• **Problem description**: Would you give again, exactly as written, the lines from the opening of the records to the line with "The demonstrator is", that line included and pictures excluded?

(Excerpts from a dataset)
___
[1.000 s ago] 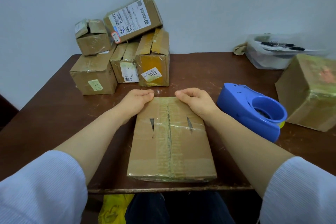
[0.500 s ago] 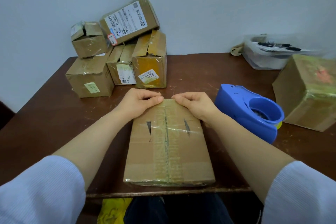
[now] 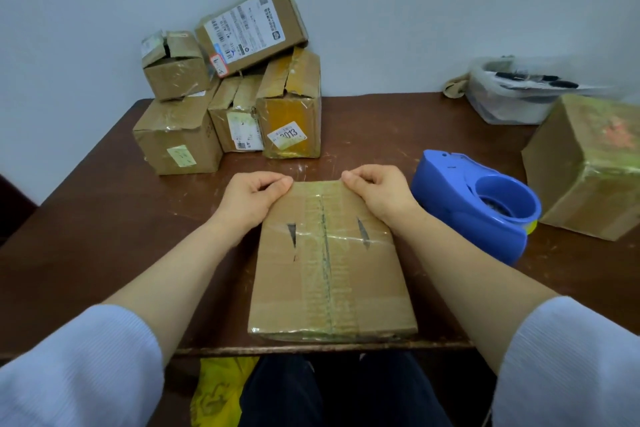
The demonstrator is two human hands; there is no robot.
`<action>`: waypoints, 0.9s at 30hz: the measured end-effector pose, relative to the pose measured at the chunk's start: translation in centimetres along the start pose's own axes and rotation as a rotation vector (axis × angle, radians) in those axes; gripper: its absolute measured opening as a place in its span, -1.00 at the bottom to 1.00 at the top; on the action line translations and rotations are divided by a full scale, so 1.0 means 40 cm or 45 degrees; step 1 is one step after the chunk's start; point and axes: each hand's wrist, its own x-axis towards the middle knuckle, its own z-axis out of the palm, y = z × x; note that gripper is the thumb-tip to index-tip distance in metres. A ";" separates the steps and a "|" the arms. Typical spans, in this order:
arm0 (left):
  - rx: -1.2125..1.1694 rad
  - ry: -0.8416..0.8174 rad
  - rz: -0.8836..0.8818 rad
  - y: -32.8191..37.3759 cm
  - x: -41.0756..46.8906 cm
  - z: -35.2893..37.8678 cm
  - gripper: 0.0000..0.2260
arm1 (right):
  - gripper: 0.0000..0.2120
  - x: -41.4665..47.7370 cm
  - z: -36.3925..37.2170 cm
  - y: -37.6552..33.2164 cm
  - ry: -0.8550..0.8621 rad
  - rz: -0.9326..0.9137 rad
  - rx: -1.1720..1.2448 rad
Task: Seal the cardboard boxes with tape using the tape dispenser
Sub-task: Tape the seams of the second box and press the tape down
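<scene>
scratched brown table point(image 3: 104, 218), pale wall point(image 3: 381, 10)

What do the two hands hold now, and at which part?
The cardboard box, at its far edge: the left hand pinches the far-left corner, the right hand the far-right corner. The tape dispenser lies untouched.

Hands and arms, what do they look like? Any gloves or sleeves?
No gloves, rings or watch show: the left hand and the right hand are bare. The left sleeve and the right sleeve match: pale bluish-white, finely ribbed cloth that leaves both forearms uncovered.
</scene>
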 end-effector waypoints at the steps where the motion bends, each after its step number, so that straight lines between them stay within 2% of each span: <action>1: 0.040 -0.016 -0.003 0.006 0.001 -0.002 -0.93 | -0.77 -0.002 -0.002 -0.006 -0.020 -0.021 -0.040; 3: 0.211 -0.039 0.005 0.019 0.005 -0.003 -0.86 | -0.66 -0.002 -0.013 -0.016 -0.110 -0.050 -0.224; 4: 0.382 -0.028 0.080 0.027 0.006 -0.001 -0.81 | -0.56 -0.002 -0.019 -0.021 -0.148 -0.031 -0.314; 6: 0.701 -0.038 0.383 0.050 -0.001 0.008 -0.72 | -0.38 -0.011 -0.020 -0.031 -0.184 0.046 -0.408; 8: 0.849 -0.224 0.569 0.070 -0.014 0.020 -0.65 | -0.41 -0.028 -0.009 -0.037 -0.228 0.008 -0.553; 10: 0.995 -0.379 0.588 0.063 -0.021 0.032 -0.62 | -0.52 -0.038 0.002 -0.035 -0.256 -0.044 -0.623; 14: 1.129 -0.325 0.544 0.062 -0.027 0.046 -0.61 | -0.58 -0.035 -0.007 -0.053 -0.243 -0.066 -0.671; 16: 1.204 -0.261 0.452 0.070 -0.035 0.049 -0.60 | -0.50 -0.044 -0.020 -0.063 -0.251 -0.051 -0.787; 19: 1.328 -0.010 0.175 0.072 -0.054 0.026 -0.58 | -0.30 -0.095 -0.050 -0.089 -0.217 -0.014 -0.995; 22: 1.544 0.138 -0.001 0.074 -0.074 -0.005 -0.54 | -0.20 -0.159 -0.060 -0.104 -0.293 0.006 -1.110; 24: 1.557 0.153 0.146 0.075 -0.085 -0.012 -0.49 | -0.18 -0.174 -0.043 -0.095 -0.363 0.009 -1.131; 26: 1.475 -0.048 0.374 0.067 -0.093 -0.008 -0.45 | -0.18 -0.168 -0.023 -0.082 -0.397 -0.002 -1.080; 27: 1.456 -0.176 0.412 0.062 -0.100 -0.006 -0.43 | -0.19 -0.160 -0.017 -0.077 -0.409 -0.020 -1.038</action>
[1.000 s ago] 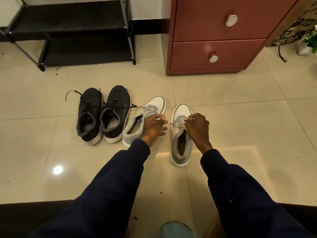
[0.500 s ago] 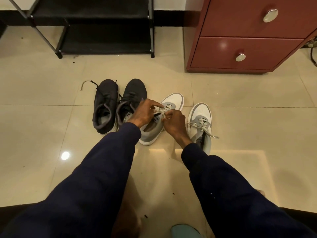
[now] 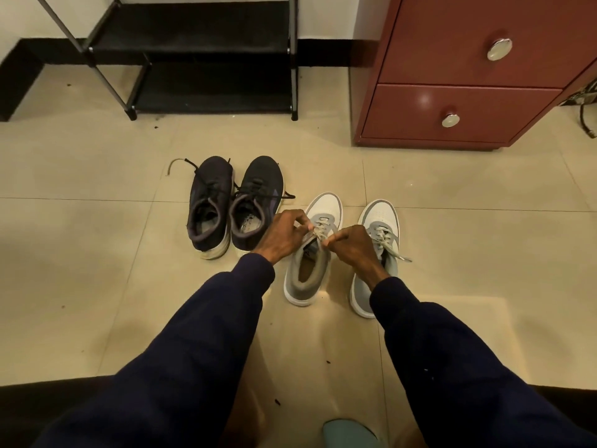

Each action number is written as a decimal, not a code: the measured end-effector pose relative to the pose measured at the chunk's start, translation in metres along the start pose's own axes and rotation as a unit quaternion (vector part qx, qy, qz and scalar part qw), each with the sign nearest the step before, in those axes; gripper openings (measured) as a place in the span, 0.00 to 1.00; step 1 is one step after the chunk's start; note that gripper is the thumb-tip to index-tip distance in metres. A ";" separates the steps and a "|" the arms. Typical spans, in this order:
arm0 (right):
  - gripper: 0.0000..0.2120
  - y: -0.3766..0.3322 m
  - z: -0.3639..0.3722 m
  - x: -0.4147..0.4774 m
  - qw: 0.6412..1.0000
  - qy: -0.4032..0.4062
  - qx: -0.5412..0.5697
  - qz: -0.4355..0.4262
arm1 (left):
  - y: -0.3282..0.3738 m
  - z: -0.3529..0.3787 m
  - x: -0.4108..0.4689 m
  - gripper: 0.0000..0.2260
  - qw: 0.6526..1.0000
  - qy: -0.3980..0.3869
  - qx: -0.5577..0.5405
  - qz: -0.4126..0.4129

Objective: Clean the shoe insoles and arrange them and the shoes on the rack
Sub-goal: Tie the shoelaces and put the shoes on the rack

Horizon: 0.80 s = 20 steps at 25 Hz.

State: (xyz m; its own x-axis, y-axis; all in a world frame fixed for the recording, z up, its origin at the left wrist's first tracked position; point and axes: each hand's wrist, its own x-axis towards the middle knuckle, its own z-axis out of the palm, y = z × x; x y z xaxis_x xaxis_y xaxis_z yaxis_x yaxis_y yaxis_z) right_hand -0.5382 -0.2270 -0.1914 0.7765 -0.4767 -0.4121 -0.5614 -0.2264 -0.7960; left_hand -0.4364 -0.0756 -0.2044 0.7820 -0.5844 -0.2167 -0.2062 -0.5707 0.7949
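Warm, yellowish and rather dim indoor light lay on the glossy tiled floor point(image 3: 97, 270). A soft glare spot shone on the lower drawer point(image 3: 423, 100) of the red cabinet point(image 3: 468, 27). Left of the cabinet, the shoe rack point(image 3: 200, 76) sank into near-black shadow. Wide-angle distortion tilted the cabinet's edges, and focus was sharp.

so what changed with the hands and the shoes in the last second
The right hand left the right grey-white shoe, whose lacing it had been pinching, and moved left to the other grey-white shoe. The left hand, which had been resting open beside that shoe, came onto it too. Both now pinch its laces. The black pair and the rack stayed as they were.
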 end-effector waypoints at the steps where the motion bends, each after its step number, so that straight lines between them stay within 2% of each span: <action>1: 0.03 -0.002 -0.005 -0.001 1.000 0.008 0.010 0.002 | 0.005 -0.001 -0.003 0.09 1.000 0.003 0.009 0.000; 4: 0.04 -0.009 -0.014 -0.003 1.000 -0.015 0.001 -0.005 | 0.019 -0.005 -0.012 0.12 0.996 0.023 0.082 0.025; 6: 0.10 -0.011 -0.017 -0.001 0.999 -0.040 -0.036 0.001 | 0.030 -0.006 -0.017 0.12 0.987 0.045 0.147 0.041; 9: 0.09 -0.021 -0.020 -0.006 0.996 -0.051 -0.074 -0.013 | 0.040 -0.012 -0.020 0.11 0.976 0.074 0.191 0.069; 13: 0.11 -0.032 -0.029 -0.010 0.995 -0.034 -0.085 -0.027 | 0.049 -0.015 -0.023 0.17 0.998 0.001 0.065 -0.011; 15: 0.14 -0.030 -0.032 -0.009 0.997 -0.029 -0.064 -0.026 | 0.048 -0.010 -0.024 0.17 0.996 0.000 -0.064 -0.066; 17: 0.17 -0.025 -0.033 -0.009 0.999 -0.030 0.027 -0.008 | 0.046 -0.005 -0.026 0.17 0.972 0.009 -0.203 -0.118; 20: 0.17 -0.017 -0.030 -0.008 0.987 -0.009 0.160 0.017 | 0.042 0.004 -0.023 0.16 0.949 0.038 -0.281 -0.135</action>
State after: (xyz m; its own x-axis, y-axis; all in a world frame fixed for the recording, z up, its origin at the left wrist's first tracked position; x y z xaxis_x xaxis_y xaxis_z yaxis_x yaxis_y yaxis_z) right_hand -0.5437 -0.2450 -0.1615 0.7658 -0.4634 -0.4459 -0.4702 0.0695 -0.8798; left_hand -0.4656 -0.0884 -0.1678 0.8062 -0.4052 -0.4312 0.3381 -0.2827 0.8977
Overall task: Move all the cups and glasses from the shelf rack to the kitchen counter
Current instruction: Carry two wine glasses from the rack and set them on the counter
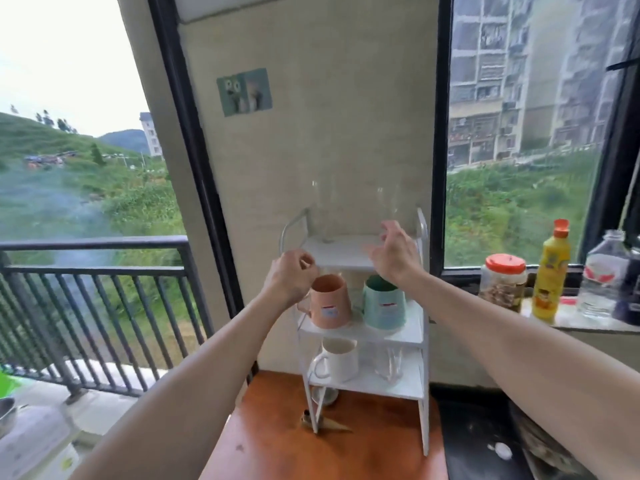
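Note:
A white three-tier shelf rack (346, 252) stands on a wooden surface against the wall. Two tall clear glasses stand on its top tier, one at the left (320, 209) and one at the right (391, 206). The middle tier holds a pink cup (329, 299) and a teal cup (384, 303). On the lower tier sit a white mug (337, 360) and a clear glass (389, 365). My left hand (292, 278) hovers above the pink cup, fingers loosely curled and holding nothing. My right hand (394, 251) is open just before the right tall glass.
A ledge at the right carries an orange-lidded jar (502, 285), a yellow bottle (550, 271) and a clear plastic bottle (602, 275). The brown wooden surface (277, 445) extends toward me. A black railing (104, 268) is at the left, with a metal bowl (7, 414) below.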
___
• **Expected output**:
[1.000 s ago] 
[0.500 s ago] 
[now] 
The demonstrator is two human hands; there is no robot.

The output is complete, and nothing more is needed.